SDS-PAGE of the neutrophil lysates was performed on 1.5-ml-thick gels. A 12% separating gel and a 4% stacking gel were used. Samples were boiled for 5 min in the presence of 5× SDS-sample buffer and electrophoresed for ∼12 h at 10 mA. Subsequently, the separating gel was soaked in transfer buffer (25 mM Tris, 192 mM glycine, 20% methanol) for 10 min and then sandwiched with a nitrocellulose membrane. Proteins were transferred for 3 h at 300 mA. For Akt Western analysis, the membranes were blocked with TBS (20 mM Tris-HCl, pH 7.4, 0.25 M NaCl) containing 5% BSA for 3 h at room temperature, and then washed three times in TBS containing 0.05% Tween (TBST) for 15 min. Anti-phosphoERK blots were treated with PBS instead of TBS throughout. The membranes were incubated overnight at room temperature with primary Ab (phosphoERK; New England Biolabs, Beverly, MA; Akt, anti-Akt1; Santa Cruz Biotechnology). Membranes were then washed with TBST three times before 45 min of incubation at room temperature with secondary Ab (goat anti-rabbit IgG coupled to HRP in 5% BSA/PBS). The membranes were then rinsed three times in TBST and once in TBS before (unless when developing the anti-phosphoERK blot). For detection of HRP-conjugated secondary Abs, membranes were washed as described previously and subjected to enhanced chemiluminescence (Amersham, Arlington Heights, IL).

Statistical significance was determined using the Student’s t test at p < 0.05.

Induction of apoptosis in neutrophils mediated by TNF-α and spontaneous apoptotic signaling has been shown to converge upon the activation of caspase 3 (10, 31). Endogenous neutrophil caspase 3 activity was determined by monitoring the cleavage of the caspase 3-specific peptide DEVD labeled with the fluorochrome AMC with and without the inhibitory tetrapeptide DEVD-CHO to subtract nonspecific cleavage. Neutrophils incubated in buffer for 3 h showed a 2-fold increase in caspase 3 activity relative to freshly isolated neutrophils (control), indicative of spontaneous apoptosis (Ref. 24 , and references within) (Fig. 1 A). Neutrophil stimulation with TNF-α resulted in a 5-fold increase in caspase 3 activity compared with untreated cells or an ∼10-fold increase over control cells. Incubation with CPPD crystals in the absence or presence of TNF-α reduced the caspase 3 activity to control levels. Neutrophil incubation with the MEK1 inhibitor PD98059, or the PI3-K inhibitor wortmannin resulted in caspase activity that was similar to the basal levels observed in neutrophils incubated in buffer for 3 h.
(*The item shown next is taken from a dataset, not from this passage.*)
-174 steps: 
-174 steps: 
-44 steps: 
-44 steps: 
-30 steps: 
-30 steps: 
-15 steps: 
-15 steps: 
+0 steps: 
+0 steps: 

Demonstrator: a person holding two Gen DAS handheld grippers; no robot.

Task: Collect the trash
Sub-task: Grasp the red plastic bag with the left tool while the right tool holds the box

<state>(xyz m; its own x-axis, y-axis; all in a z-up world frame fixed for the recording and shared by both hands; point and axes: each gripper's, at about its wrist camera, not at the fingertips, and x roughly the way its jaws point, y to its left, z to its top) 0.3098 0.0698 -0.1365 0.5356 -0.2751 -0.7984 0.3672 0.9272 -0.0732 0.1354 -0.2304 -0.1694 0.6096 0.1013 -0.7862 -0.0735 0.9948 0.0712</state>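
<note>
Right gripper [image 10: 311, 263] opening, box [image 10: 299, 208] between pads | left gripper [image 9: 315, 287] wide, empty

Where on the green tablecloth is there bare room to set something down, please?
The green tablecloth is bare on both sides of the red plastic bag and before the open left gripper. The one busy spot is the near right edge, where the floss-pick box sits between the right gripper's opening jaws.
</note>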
We have demonstrated that wortmannin inhibits PI3-K at the concentration shown here (32), and that no change in caspase 3 activity can be observed even at a 10-fold higher concentration (data not shown). Preincubation with the MEK1 inhibitor U0126 or the PI3-K inhibitor LY294002 gave similar results (data not shown). These results indicate that repression of the ERK1/ERK2 and PI3-K/Akt pathways may not affect caspase 3 activation associated with spontaneous apoptosis.
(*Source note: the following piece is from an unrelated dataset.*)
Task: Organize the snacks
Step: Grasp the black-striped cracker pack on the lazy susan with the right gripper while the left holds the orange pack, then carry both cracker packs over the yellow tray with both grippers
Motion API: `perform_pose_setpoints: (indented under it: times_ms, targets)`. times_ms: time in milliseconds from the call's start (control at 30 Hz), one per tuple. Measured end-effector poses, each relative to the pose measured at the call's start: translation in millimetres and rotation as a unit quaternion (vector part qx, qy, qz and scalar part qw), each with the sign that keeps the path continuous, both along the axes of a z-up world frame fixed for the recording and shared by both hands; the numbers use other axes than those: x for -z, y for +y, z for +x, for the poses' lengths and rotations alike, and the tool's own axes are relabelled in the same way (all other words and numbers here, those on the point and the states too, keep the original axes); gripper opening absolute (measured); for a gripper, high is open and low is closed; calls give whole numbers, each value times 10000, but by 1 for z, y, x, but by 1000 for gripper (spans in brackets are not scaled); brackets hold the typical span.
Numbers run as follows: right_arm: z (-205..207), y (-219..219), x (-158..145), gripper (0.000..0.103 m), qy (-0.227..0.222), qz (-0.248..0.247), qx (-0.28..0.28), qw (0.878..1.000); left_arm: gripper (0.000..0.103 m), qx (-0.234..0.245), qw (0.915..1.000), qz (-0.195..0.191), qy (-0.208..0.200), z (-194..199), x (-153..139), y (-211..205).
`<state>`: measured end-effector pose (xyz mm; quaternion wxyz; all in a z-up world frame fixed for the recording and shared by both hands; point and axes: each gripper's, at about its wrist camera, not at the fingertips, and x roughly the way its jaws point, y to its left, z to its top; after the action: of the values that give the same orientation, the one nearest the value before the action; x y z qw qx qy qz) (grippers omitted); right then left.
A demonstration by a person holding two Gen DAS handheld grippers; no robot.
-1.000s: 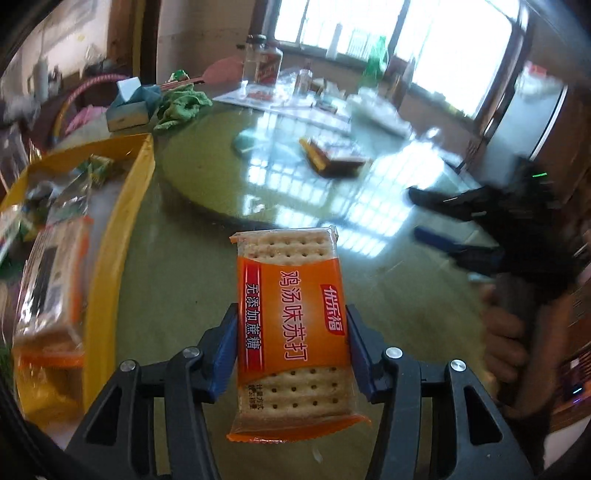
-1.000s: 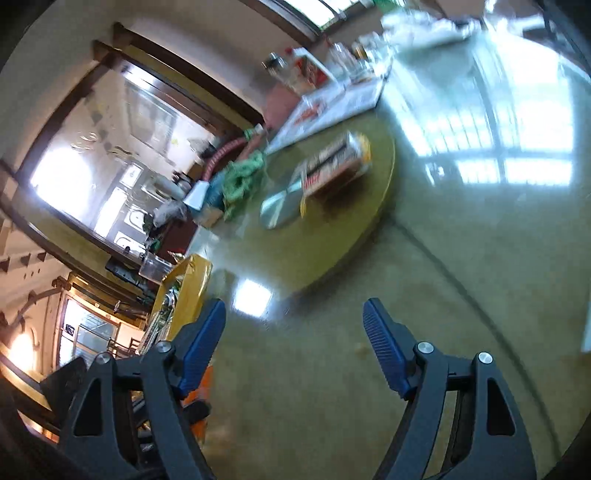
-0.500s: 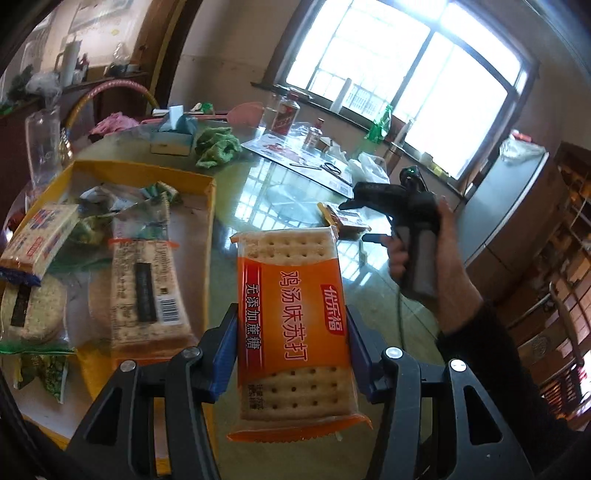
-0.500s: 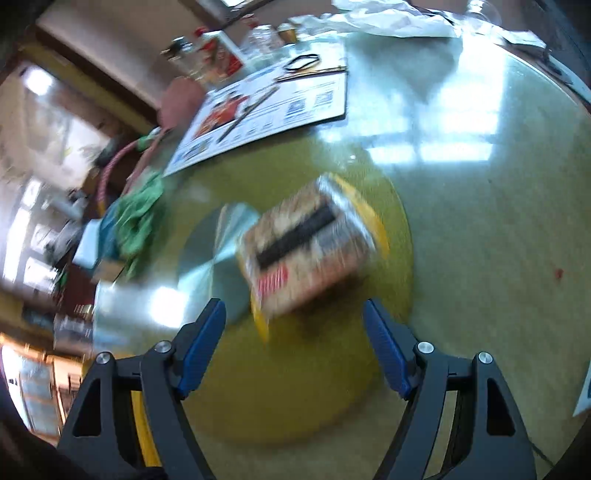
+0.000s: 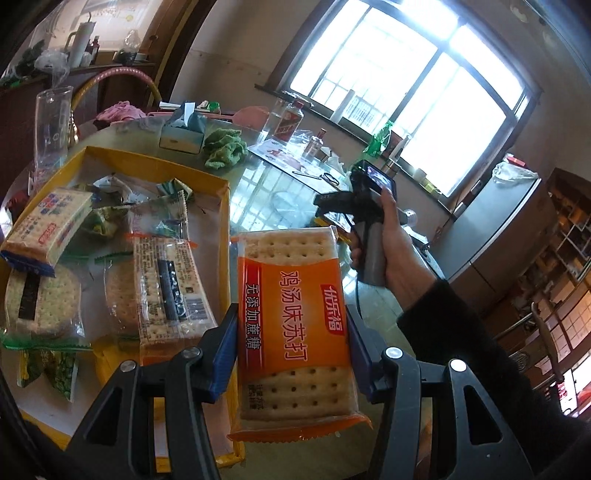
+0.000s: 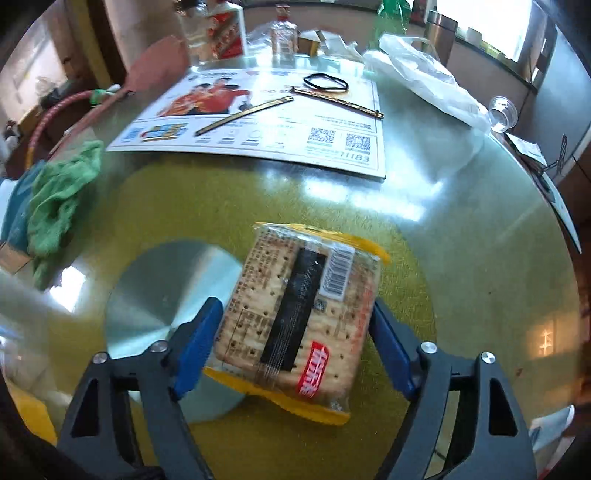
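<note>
Left claw clenched on orange cracker pack, held above the tabletop right of the yellow tray. Right claw released, fingers either side of yellow-edged cracker pack lying on the tabletop; contact unclear, pack's near end blurred.

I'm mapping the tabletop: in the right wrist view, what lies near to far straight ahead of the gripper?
Right gripper → yellow-edged cracker pack lying between its open fingers → printed poster → black hair tie → small bottle.
</note>
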<state>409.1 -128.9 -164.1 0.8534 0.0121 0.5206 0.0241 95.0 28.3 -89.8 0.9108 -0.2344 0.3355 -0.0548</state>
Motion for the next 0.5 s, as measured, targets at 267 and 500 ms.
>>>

Preincubation of TNF-α-stimulated neutrophils with the MEK1 inhibitor PD98059 had no effect on TNF-α-induced caspase 3 activity (Fig. 1,B). Because MEK1 functions directly upstream of ERK1 and ERK2, any effects that these MEK1 inhibitors have on neutrophils can be assumed to be regulated by these MAP kinases. Fig. 1 B demonstrates that inhibiting ERK1 and ERK2 by preincubation with PD98059 or U0126 in neutrophils costimulated with CPPD crystals and TNF-α resulted in caspase 3 activity levels significantly greater than that observed in neutrophils coincubated with CPPD crystals and TNF-α alone. Therefore, repression of the ERK1/ERK2 pathways resulted in an abrogation of the repressive effect CPPD crystals have on TNF-α-induced caspase 3 activation. Pretreatment with U0126, which is a more potent MEK1 and MEK2 inhibitor than PD98059, resulted in caspase 3 activity that exceeded levels obtained from neutrophils stimulated with TNF-α.
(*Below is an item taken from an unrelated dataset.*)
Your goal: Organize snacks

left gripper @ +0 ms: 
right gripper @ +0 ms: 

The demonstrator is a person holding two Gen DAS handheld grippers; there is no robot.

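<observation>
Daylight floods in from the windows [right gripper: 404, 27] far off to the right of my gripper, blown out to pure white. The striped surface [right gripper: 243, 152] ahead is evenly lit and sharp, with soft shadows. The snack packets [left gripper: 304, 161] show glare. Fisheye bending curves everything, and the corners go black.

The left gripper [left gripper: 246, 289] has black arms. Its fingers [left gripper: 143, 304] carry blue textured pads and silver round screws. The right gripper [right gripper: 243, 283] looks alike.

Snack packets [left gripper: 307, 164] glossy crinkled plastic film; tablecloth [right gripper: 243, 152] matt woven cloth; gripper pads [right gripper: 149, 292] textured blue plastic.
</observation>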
Preincubation of TNF-α-stimulated neutrophils with the PI3-K inhibitor wortmannin did not inhibit TNF-α-induced caspase 3 activity (Fig. 1,C), but resulted in an ∼25% increase in caspase 3 activation over that in neutrophils stimulated with TNF-α alone. Fig. 1 C demonstrates that inhibiting PI3-K by preincubation with wortmannin or LY294002 in neutrophils costimulated with CPPD crystals and TNF-α resulted in caspase 3 activity levels significantly greater than that observed in neutrophils coincubated with CPPD crystals and TNF-α alone. Therefore, both wortmannin and LY294002 pretreatment resulted in an abrogation of the repressive effect that CPPD crystals have on TNF-α-induced caspase 3 activation. These results indicate that the ERK1/ERK2 and PI3-K pathways are both important for crystal-associated repression of TNF-α-induced caspase 3 activation.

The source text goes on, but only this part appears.